For long term help, they need to get a lot of blood work done. I would recommend first starting with many thyroid tests (it will require more than one for sure, to check many different thyroid hormone levels; I recently had one done checking my T3 and T4, as well as a urine test for a pheochromocytoma). Thyroid problems in 1st world countries are rising extremely fast, especially in each new generation, and many times this causes manic depression and/or anxiety. Another thing to check would be gut health and gut bacteria.

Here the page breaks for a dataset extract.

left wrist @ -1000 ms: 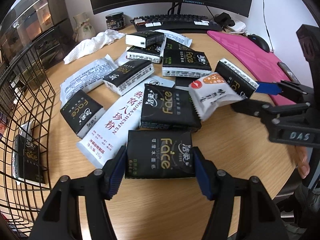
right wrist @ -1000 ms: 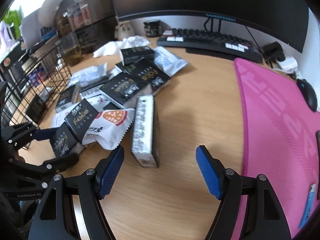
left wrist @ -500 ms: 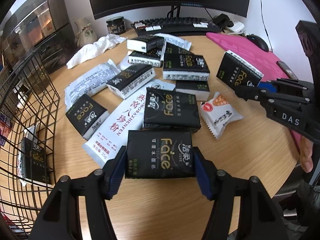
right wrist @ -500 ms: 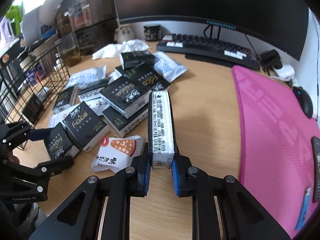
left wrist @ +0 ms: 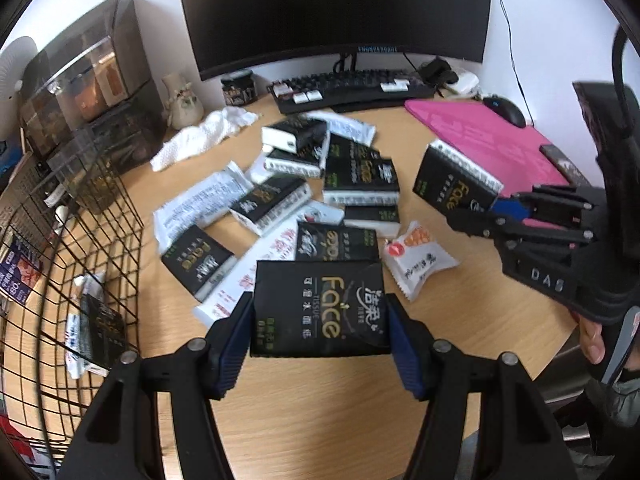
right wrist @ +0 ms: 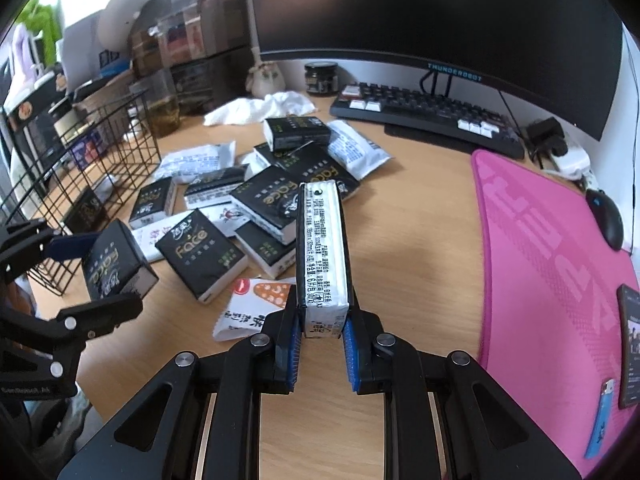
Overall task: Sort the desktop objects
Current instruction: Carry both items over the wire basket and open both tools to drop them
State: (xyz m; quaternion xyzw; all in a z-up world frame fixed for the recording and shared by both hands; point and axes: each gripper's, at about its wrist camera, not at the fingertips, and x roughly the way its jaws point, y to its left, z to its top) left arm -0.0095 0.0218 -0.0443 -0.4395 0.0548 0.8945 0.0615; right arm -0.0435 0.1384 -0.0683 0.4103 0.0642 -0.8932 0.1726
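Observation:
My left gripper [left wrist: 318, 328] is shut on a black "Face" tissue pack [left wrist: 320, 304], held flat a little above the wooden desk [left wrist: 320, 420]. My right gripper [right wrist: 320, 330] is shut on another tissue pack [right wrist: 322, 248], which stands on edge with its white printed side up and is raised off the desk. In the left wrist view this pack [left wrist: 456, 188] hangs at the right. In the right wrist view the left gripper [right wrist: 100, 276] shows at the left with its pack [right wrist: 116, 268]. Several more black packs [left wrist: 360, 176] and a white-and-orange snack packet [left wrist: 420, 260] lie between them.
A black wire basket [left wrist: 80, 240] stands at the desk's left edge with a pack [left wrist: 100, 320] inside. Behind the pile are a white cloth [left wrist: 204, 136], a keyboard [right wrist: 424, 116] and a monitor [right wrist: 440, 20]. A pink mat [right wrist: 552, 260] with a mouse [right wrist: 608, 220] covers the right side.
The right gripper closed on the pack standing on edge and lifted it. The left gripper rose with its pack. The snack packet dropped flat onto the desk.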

These little guys really can control how your mind feels, as health starts in the gut and your natural ability to absorb nutrients and produce hormones. I'm sure most people who have anxiety/depression know a little about serotonin, but most don't realize it's actually mostly produced in your gut by the food you eat. Having a good and healthy diet is crucial for mental health, as well as everything else. And this doesn't just mean "eat less fast food," it means giving up grains, wheat, gluten, all processed foods and discovering what foods you can't tolerate very well. Exercise is very important too, and must be tailored to each individual. And finding hobbies/activities that make you feel like you're fulfilling something can be an amazing cure as well. For me, that's gaming and RPG Maker. Consider things like yoga and meditation. These are all far more effective and healthy than anti-anxiety/depression medicine.

That's not to say medicine isn't great for some people, it is! But it's a very last resort and other more holistic and natural approaches should be tried first, as well as trying to find any abnormalities in the physical side. As stated earlier, therapy is also a great tool. There's absolutely no shame in it. I even use it sometimes!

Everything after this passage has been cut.